Would help one of them

397richardderus
Bewerkt: dec 28, 2017, 6:18 pm

>395 karenmarie: I suspect silence would be at a premium for a while, but it wouldn't be chattering to fill it up!

>396 Ameise1: I'll take 'em! I even like the color.

Ye gawds, the 2018 75er group vaulted over every other group in posts by a factor of 10...and it's not even 2018!

398Deern
dec 29, 2017, 5:10 am

Happy Friday dear Richard, I'm hoping your roommate will have caught up on all the talking by now and give you some peace and quiet.

399richardderus
dec 29, 2017, 12:47 pm

>398 Deern: Thank you for those wishes, Nathalie, he's been gone since breakfast time and it's now past lunch. It's been lovely!

400ronincats
dec 30, 2017, 8:12 pm

The God Stalk group read thread is up in the 2018 group, Richard, here:

https://www.librarything.com/topic/279620

401weird_O
dec 30, 2017, 11:29 pm

Ok, ok. So I haven't visited here once. Not once. But couldn't let the year pass on without at least skimming over your bon mots. Done, but wishing I coulda/shoulda invested more time. Well, a new year's coming on.

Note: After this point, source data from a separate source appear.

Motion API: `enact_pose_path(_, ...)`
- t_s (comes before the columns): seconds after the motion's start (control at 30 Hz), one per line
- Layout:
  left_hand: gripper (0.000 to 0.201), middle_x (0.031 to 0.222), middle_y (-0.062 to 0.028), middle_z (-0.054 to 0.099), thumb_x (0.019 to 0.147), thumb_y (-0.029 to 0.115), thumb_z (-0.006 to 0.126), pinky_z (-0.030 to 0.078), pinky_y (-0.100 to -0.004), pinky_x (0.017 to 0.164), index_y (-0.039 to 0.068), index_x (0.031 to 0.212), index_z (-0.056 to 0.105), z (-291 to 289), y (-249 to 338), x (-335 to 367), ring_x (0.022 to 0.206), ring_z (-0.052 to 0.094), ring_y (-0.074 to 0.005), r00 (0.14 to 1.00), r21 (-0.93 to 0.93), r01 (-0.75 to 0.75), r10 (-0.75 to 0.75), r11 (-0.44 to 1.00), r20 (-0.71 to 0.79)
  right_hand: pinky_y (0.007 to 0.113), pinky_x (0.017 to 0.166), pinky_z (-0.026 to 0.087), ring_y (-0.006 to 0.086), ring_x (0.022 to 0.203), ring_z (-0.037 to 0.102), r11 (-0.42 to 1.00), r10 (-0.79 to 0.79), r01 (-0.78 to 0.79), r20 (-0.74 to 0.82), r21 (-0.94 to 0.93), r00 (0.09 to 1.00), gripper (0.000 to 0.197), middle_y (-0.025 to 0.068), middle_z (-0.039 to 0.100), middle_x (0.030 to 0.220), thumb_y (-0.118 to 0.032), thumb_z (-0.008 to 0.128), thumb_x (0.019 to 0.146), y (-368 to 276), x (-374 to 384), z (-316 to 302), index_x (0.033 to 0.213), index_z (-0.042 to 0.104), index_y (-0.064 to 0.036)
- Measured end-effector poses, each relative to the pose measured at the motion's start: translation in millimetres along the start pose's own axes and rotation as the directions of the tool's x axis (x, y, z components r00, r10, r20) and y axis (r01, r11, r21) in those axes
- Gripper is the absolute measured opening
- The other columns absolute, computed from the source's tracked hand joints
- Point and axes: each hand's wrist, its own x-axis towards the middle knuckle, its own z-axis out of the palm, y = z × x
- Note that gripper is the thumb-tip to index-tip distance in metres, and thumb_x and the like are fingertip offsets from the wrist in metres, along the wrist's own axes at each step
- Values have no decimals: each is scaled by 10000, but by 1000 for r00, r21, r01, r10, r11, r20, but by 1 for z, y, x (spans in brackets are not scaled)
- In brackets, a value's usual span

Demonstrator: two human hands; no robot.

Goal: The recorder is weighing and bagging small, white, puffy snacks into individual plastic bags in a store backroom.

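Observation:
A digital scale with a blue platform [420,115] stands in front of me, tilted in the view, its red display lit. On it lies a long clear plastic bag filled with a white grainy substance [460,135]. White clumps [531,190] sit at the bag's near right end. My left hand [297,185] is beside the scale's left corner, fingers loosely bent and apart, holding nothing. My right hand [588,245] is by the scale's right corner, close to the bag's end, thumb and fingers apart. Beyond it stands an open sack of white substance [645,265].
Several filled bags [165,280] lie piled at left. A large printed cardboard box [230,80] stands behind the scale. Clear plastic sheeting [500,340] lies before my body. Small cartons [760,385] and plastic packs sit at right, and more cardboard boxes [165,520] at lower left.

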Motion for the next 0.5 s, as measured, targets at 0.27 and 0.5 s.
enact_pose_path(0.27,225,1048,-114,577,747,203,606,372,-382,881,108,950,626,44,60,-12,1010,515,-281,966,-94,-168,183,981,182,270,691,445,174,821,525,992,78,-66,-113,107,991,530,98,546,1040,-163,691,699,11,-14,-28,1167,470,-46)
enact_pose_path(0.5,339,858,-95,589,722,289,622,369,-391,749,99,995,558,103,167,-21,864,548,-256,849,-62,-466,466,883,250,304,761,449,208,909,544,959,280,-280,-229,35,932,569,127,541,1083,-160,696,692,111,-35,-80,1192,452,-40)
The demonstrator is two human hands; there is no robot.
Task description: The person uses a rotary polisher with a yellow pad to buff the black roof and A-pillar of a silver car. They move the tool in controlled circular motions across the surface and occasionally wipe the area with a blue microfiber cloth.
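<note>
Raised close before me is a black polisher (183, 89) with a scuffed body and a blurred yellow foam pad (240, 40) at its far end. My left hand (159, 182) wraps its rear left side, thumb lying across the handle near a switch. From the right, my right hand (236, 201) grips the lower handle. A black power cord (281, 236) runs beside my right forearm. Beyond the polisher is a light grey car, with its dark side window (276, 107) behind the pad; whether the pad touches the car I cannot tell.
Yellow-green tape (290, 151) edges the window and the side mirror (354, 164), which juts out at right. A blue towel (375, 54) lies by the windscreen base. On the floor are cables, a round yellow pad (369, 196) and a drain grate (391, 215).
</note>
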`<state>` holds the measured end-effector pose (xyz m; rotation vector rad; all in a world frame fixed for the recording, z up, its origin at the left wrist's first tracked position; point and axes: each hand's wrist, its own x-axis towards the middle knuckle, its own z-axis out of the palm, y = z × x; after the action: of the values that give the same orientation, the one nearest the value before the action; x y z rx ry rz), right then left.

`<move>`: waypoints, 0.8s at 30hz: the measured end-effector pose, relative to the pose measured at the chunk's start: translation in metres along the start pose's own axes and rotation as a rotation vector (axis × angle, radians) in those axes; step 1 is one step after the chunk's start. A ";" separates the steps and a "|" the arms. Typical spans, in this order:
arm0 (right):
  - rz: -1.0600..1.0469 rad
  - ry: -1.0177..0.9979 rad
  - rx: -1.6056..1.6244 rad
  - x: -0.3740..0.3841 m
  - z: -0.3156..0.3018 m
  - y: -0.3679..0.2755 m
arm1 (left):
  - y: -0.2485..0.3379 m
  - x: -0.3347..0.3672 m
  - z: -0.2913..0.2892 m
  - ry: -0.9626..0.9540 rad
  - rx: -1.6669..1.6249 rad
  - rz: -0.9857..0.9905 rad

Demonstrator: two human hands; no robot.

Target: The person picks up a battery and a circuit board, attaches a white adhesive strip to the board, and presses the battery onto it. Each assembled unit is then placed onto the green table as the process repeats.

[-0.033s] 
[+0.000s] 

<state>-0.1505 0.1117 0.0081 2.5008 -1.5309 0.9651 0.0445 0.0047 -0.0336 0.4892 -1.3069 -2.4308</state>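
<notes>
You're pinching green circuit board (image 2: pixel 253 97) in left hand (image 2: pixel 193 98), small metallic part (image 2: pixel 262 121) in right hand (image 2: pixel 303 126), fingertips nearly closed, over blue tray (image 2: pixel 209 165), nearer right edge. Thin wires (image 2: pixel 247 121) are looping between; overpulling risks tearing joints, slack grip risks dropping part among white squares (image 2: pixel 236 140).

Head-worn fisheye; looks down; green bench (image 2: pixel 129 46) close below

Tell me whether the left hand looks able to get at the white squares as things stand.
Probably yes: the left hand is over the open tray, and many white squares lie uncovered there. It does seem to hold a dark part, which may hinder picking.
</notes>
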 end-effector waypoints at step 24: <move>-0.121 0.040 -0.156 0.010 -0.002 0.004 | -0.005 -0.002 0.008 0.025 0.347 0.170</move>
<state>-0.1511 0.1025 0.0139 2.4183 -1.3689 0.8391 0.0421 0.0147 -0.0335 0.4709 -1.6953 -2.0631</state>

The year is drawing to a close, and not a moment too soon. Buh-bye 2017...



Happy New Year, RD.

I'll be trying this reading business anew in 2018, hoping to do better both in numbers (just...just...well, uh....a half-dozen more would be satisfying) and in being more social (getting around the threads, tipping the hat, sharing a smile). See you on the other side, my friend.

402karenmarie
dec 31, 2017, 5:50 am

Hallo, RD!

Brrrr. I see that it's currently 1 degree Fahrenheit warmer now than it will be the entire rest of the day for you (18F now, 17F high). Inside, coffee, books, Happy New Year's Eve to you. *smooches*

403Ameise1
dec 31, 2017, 6:23 am

Good morning, Rdear. I hope this helps to get started. :-)


404katiekrug
dec 31, 2017, 11:16 am

hope you are keeping warm, Richard! I was oot and aboot in the city yesterday and had the stupid idea to walk a fair bit instead of using the subway. It was nice for about 10 minutes...

405karenmarie
dec 31, 2017, 3:27 pm

One last time here in 2017, will see you tomorrow in 2018!



Peace, Health, and Happiness and *smooches* from TVT Horrible in 2018

406Storeetllr
dec 31, 2017, 5:57 pm

Last day of 2017. Thank goddess that's over! Have a safe and fun New Year's Eve, Richard. See you on the flip side!



Smooches from Nickel, Rosie and me.

407ChelleBearss
jan 1, 2018, 10:23 pm

Hope you had a great Christmas and a wonderful New Year!